### Exercise directions
Repeat the material below exactly, line for line.
#### Data ####
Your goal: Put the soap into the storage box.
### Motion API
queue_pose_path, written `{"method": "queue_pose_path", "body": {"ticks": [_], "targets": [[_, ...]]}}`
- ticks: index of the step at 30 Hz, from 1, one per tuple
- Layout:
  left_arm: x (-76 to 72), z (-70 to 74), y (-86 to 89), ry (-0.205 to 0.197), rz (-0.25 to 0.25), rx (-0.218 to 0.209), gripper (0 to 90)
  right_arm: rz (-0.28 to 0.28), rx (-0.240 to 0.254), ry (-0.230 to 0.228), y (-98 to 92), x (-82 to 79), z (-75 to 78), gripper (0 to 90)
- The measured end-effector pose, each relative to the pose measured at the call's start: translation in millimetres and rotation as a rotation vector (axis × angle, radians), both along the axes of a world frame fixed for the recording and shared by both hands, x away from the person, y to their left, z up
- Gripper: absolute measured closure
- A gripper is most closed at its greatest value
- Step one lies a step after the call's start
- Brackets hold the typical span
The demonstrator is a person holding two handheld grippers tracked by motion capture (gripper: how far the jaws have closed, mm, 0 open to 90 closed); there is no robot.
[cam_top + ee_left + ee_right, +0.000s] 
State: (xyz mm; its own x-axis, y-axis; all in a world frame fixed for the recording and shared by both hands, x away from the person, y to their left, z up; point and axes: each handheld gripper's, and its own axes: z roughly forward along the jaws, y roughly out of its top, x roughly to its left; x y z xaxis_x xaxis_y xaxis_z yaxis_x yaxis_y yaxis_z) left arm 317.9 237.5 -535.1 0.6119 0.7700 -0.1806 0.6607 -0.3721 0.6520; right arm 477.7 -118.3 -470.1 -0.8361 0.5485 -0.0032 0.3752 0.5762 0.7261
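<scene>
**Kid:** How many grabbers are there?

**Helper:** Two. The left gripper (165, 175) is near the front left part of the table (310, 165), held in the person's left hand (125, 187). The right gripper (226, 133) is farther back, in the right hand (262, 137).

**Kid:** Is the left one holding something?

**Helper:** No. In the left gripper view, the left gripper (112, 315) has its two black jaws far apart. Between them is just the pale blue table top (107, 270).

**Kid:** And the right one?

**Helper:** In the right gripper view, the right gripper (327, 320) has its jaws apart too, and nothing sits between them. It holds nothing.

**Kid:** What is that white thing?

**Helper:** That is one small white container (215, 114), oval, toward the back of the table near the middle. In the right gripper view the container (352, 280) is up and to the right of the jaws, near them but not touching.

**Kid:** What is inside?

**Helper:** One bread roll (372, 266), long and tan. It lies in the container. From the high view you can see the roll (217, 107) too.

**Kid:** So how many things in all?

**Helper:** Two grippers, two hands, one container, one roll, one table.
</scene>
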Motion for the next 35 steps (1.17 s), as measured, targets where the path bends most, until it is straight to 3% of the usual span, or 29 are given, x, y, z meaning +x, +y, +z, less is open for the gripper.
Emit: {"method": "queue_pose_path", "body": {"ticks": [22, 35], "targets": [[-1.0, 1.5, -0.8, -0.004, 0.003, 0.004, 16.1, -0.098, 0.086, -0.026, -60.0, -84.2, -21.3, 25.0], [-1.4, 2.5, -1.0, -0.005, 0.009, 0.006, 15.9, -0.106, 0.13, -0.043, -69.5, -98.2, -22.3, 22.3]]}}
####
### Answer for the task
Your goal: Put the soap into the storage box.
### Motion API
queue_pose_path, written `{"method": "queue_pose_path", "body": {"ticks": [_], "targets": [[_, ...]]}}`
- ticks: index of the step at 30 Hz, from 1, one per tuple
- Layout:
  left_arm: x (-76 to 72), z (-70 to 74), y (-86 to 89), ry (-0.205 to 0.197), rz (-0.25 to 0.25), rx (-0.218 to 0.209), gripper (0 to 90)
  right_arm: rz (-0.28 to 0.28), rx (-0.240 to 0.254), ry (-0.230 to 0.228), y (-98 to 92), x (-82 to 79), z (-75 to 78), gripper (0 to 90)
- The measured end-effector pose, each relative to the pose measured at the call's start: translation in millimetres and rotation as a rotation vector (axis × angle, radians), both along the axes of a world frame fixed for the recording and shared by both hands, x away from the person, y to their left, z up
- Gripper: absolute measured closure
- A gripper is most closed at its greatest value
- Step one lies a step after the call's start
- Brackets hold the typical span
The demonstrator is a person holding two handheld grippers tracked by motion capture (gripper: how far the jaws have closed, mm, 0 open to 90 closed); there is no robot.
[cam_top + ee_left + ee_right, +0.000s] 
State: (xyz mm; its own x-axis, y-axis; all in a world frame fixed for the recording and shared by both hands, x away from the person, y to their left, z up; point and axes: each handheld gripper's, and its own axes: z roughly forward along the jaws, y roughly out of its top, x roughly to its left; x y z xaxis_x xaxis_y xaxis_z yaxis_x yaxis_y yaxis_z) left arm 317.9 237.5 -535.1 0.6119 0.7700 -0.1806 0.6607 -0.3721 0.6520; right arm 477.7 -118.3 -470.1 -0.8361 0.5485 -0.0032 0.3752 0.5762 0.7261
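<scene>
**Kid:** How many grabbers are there?

**Helper:** Two. The left gripper (165, 175) is near the front left part of the table (310, 165), held in the person's left hand (125, 187). The right gripper (226, 133) is farther back, in the right hand (262, 137).

**Kid:** Is the left one holding something?

**Helper:** No. In the left gripper view, the left gripper (112, 315) has its two black jaws far apart. Between them is just the pale blue table top (107, 270).

**Kid:** And the right one?

**Helper:** In the right gripper view, the right gripper (327, 320) has its jaws apart too, and nothing sits between them. It holds nothing.

**Kid:** What is that white thing?

**Helper:** That is one small white container (215, 114), oval, toward the back of the table near the middle. In the right gripper view the container (352, 280) is up and to the right of the jaws, near them but not touching.

**Kid:** What is inside?

**Helper:** One bread roll (372, 266), long and tan. It lies in the container. From the high view you can see the roll (217, 107) too.

**Kid:** So how many things in all?

**Helper:** Two grippers, two hands, one container, one roll, one table.
</scene>
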Motion for the next 35 steps (1.17 s), as measured, targets where the path bends most, until it is straight to 3% of the usual span, or 29 are given, x, y, z meaning +x, +y, +z, less is open for the gripper.
Emit: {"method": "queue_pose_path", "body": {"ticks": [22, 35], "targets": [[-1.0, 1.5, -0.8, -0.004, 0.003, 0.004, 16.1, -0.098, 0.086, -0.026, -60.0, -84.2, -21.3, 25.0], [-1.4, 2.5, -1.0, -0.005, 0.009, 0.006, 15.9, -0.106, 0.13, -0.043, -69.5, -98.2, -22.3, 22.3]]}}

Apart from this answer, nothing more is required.